# Supplied information:
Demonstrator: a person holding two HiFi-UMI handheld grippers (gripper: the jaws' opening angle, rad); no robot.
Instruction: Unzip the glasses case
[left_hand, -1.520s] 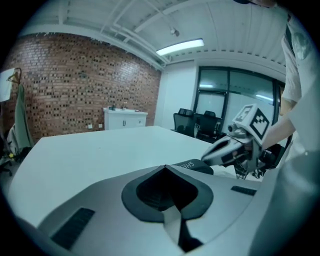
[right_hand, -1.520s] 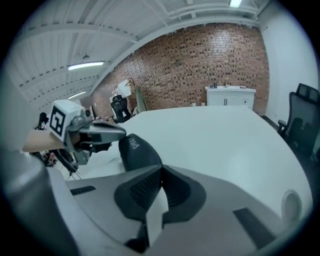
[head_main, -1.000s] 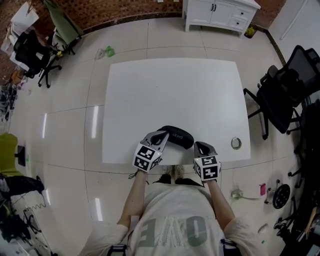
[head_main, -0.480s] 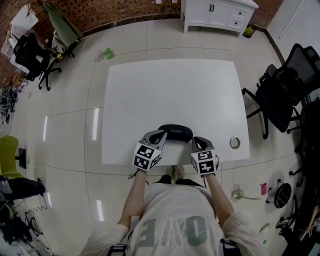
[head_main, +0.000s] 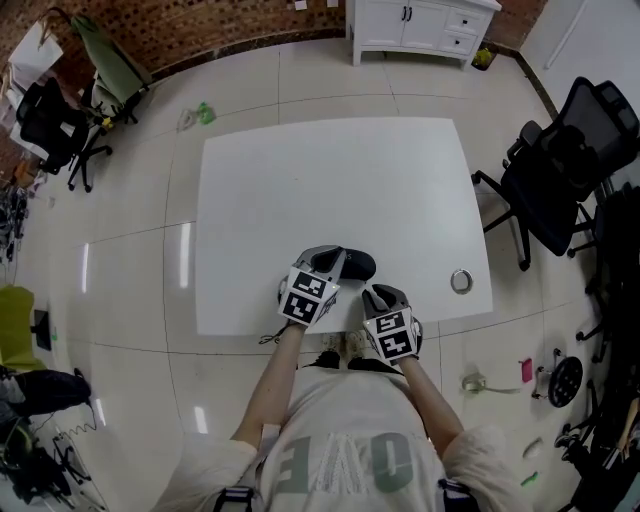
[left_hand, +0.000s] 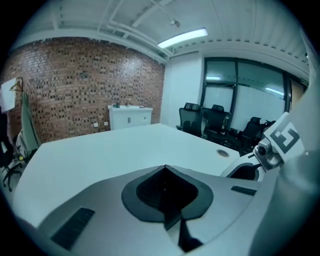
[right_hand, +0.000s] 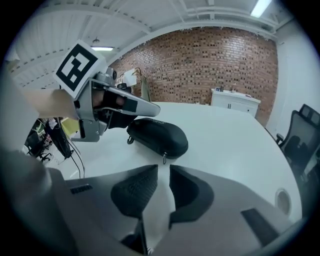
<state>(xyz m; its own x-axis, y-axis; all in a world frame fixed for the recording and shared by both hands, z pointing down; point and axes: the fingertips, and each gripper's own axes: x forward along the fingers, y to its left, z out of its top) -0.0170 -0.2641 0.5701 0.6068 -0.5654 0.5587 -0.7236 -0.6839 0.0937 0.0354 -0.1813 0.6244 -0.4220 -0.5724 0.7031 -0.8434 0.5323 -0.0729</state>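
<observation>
The left gripper (left_hand: 164, 169), jaws together, seems to steady the glasses case (right_hand: 159, 135) on the table (head_main: 330, 180) while the right gripper (right_hand: 163, 172), jaws slightly apart, lines up with the zipper pull (right_hand: 164, 158).

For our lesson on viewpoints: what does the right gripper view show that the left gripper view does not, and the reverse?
Only the right gripper view: the black case, its zip pull and the left gripper. Only the left gripper view: the right gripper and the windows. Both: the white table, brick wall, cabinet and chairs.
</observation>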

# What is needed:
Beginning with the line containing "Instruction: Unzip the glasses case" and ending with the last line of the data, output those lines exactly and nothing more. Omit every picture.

# Task response:
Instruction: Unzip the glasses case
[left_hand, -1.520s] 
[right_hand, -1.520s] 
[head_main, -1.000s] 
[head_main, -0.480s] 
[head_main, +0.000s] 
[left_hand, +0.000s] 
[right_hand, +0.000s] 
<state>(xyz m; its own x-axis, y-axis; all in a world frame fixed for the recording and shared by both hands, z pointing down; point and axes: the fingertips, and each gripper's own axes: x forward along the fingers, y to its left, z out of its top) -0.0170 -0.2641 0.5701 0.6068 -0.5654 0.5587 -0.7236 -0.6839 0.0937 0.0354 -0.1813 0.6244 -0.4220 -0.5724 0.7031 -0.8434 0.5323 -0.0729</state>
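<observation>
The left gripper (left_hand: 164, 169), jaws together, seems to steady the glasses case (right_hand: 159, 135) on the table (head_main: 330, 180) while the right gripper (right_hand: 163, 172), jaws slightly apart, lines up with the zipper pull (right_hand: 164, 158).

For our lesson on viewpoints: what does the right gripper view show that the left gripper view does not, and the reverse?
Only the right gripper view: the black case, its zip pull and the left gripper. Only the left gripper view: the right gripper and the windows. Both: the white table, brick wall, cabinet and chairs.
</observation>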

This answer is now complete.